**Your task**
The listing below must be returned in full and unchanged, without the images it carries.

- - -

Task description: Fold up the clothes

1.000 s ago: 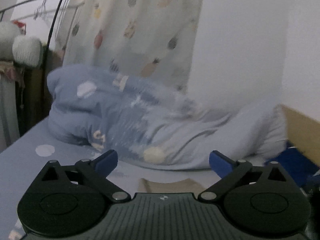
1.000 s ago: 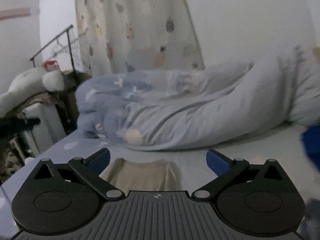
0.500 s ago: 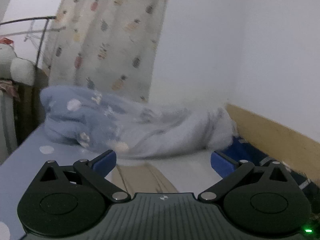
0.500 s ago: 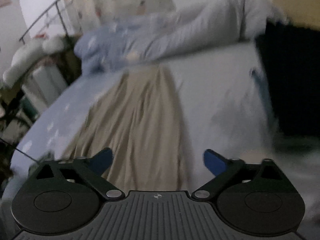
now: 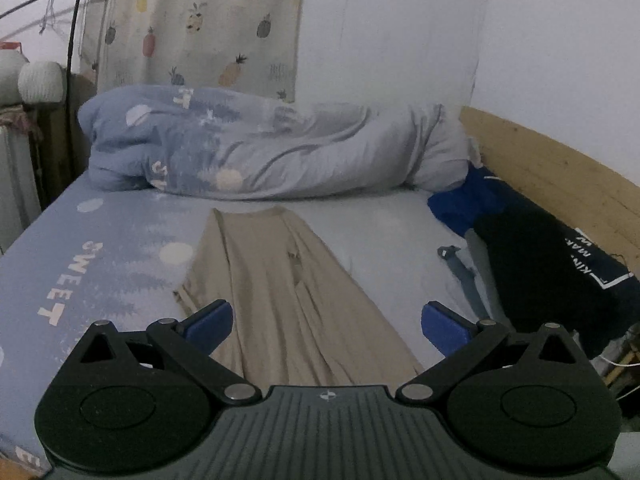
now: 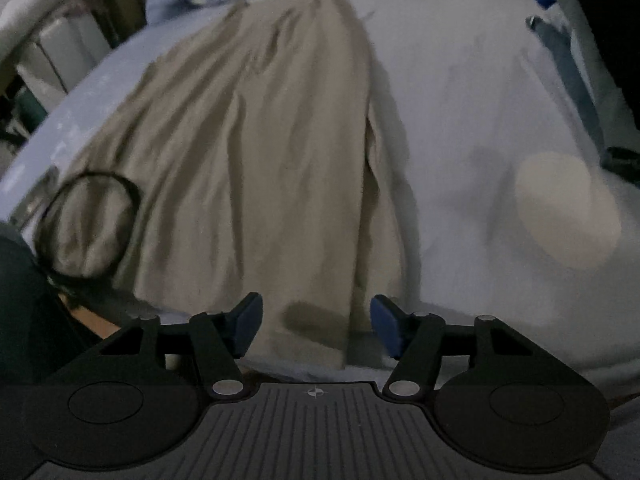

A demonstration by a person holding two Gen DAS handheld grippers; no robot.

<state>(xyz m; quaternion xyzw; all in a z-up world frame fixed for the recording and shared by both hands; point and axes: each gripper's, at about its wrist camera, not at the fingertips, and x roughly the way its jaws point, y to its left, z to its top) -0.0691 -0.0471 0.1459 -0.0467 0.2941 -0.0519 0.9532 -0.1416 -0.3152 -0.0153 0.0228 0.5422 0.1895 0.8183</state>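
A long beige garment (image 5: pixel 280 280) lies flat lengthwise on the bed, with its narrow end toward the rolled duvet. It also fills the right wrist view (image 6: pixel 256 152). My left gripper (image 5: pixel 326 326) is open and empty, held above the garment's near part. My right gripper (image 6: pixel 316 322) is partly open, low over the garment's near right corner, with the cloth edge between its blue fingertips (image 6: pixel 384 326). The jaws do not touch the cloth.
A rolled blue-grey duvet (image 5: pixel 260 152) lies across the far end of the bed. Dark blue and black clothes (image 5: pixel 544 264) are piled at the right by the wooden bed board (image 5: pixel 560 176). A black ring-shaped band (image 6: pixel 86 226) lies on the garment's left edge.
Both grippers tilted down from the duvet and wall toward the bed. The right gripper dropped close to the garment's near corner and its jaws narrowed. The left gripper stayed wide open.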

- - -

**Solution below**
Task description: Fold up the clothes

1.000 s ago: 
1.000 s ago: 
0.500 s ago: 
0.500 s ago: 
now: 
now: 

A demonstration by a person holding two Gen DAS handheld grippers; no robot.

<state>(xyz m; quaternion xyzw; all in a z-up world frame fixed for the recording and shared by both hands; point and axes: each gripper's, at about its wrist camera, not at the fingertips, and x roughly the way its jaws point, y to its left, z to its top) -0.0691 -0.0471 0.1459 -0.0467 0.2941 -0.0519 0.9532 -0.1416 -0.3152 -0.0153 0.0228 0.5422 0.1895 0.8183</state>
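A long beige garment (image 5: pixel 280 280) lies flat lengthwise on the bed, with its narrow end toward the rolled duvet. It also fills the right wrist view (image 6: pixel 256 152). My left gripper (image 5: pixel 326 326) is open and empty, held above the garment's near part. My right gripper (image 6: pixel 316 322) is partly open, low over the garment's near right corner, with the cloth edge between its blue fingertips (image 6: pixel 384 326). The jaws do not touch the cloth.
A rolled blue-grey duvet (image 5: pixel 260 152) lies across the far end of the bed. Dark blue and black clothes (image 5: pixel 544 264) are piled at the right by the wooden bed board (image 5: pixel 560 176). A black ring-shaped band (image 6: pixel 86 226) lies on the garment's left edge.
Both grippers tilted down from the duvet and wall toward the bed. The right gripper dropped close to the garment's near corner and its jaws narrowed. The left gripper stayed wide open.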

This exercise has no more to it.